**Task instructions**
Going through the data below, copy out each line where the word "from" shows up.

**Supplied material**

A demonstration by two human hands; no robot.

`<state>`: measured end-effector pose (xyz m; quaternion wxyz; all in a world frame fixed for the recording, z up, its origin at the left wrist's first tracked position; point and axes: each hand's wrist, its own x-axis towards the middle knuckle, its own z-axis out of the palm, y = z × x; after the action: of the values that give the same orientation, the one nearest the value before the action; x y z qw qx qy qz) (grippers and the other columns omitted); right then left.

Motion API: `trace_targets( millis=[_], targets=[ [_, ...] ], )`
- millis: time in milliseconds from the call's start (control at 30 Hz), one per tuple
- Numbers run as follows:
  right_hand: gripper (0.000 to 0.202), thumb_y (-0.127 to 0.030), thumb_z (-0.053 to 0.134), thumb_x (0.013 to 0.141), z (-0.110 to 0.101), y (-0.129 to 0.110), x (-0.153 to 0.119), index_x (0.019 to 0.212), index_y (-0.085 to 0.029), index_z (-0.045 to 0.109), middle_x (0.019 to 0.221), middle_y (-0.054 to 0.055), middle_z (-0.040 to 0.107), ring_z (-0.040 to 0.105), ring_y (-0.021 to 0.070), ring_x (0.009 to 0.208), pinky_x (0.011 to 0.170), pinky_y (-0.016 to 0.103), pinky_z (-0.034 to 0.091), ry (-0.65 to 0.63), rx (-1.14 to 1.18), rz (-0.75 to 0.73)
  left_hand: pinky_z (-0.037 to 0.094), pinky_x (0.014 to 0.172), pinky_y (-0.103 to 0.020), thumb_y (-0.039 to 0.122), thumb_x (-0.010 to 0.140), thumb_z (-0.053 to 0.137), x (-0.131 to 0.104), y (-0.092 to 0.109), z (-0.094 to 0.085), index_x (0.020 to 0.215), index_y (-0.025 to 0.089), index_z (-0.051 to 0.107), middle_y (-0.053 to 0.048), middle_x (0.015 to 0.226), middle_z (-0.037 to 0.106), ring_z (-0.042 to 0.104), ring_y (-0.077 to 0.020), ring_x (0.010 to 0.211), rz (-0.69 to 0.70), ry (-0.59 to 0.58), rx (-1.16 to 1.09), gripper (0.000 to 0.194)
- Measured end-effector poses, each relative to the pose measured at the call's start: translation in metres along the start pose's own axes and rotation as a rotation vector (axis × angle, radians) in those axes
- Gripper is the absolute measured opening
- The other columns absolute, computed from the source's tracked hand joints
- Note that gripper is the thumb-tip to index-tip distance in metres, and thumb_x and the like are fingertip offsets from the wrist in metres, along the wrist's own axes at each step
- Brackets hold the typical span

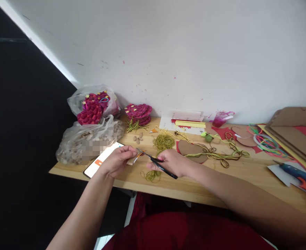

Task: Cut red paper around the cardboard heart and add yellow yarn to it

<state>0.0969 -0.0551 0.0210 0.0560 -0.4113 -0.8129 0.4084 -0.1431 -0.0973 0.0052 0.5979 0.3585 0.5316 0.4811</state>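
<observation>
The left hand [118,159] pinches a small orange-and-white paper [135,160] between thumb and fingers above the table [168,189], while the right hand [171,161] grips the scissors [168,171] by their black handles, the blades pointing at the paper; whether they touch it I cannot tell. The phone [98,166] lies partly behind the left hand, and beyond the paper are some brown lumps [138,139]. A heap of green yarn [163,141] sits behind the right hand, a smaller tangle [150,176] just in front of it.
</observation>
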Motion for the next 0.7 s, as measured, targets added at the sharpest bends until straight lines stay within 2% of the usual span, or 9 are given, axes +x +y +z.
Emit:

**Response**
- millis: time in milliseconds from the call's start (control at 30 Hz), one per tuple
- The other columns absolute, computed from the source's tracked hand joints
- Note that gripper is the thumb-tip to index-tip distance in metres, and thumb_x and the like are fingertip offsets from the wrist in metres, along the wrist's own axes at each step

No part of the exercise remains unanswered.